I have had Parkinsons for about 6 years and still drive. Like Andy, I have to apply every three years to have my licence renewed. My Consultant then has to agree to this. I would never drive if I thought I was a risk to anyone and tend only to drive locally. I have been a passenger with a person who had dystonia, and boy was this scary and dangerous. My main problem is a tremor and this is helped by movement anyway so will have to see what the future brings.
I hope I am sensible enough to know when the time is right for me to stop driving.
It took a long time and several conversations before my husband handed the wheel over to me. It was very hard for him. We saw his movement disorder specialist yesterday and on the way home he said he feels he can still drive but is afraid of what would happen if his meds suddenly ran out. I am glad he finally is thinking ahead and being cautious. It was getting I was afraid to drive with him and he got very defensive when I would grab the arm rest or brace myself. His specialist ws ready to be the bad guy and tell him to stop but he did it on his own before the doctor needed to intervene.
I still get loads of pleasure out of driving and consider my self still capable, and a safe and courteous driver.
I live in a fairly remote area, if I had not the ability to drive I would be permanently trapped in the house.
My mother stopped driving a few years after her initial diagnosis. Her father had accidentally run someone over at a vegetable stand, breaking their arm. I think having seen what can happen when you wait too long to give up the keys made her very conservative in her choice to stop driving. No one asked her to stop, she just did. She is fortunate to have my dad be able to take her to her appointments. Now we just have to keep an eye on his driving skills since he is 84....

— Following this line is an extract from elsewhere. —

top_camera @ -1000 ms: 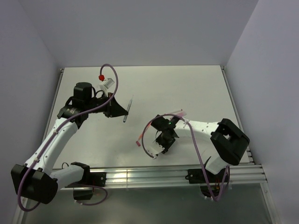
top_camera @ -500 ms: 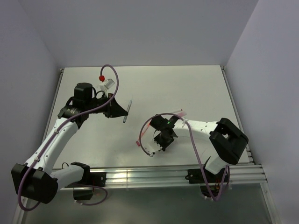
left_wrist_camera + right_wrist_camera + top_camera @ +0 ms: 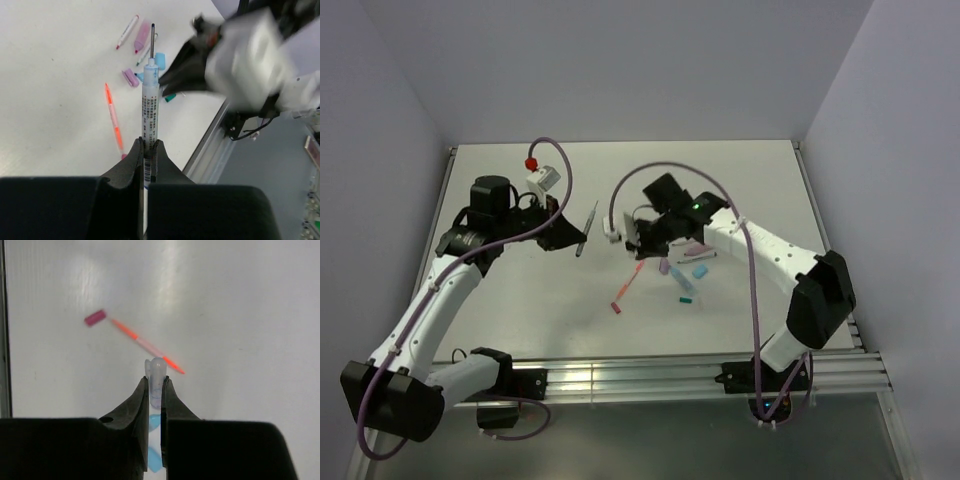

I to live in a remote area, If I quit driving the burden on my wife will get overwelming, we have no options for help, kids all grow and hours away. I take requip three times a day, and at times it takes everythiong I have to stay awake. When its like that I wont drive. My biggest fear is lack of concentration, When I look in different direction, the truck seems to fallow my gaze.I was an airline pilot for 27 years, this lack of ability,is very trying, I get a little cranky but my wife helps a lot. Thank God for those who willingly stay with us.
Luckily I live in London. My freedom pass gives me free bus, tube, tram and the light railway, so getting around on a bad day is fairly easy, and free (except the river busses/taxis, which are half price)
I'm lucky to be able to get around all of Palm Beach County Florida thanks to a door to door transit system that goes everywhere the regular county buses go. Rides have to be reserved by 5 pm the day before.
My husband drives me when he is available and there are some regular bus routes I can safely use when they stop frequently and when I don't have to cross streets or change buses.
There is a $3.00 charge each way for the door to door service. The cost of riding the county buses for disabled passengers is 75 cents each way or $1.75 for an all day ticket. The cost of riding with my husband is gas $ and a huge THANK YOU!
Dag ! all lowercase, your bad day is better than my good day ! Lol ! Joyable, I haven't driven in 2yrs. I have a great friend/land-lady who takes me to grocery store and drug store.There is a local support group and I've gone a few times when a friend from the group could pick me up but I thunk she may be having trouble driving...oh well. Stuck-n-the-mud!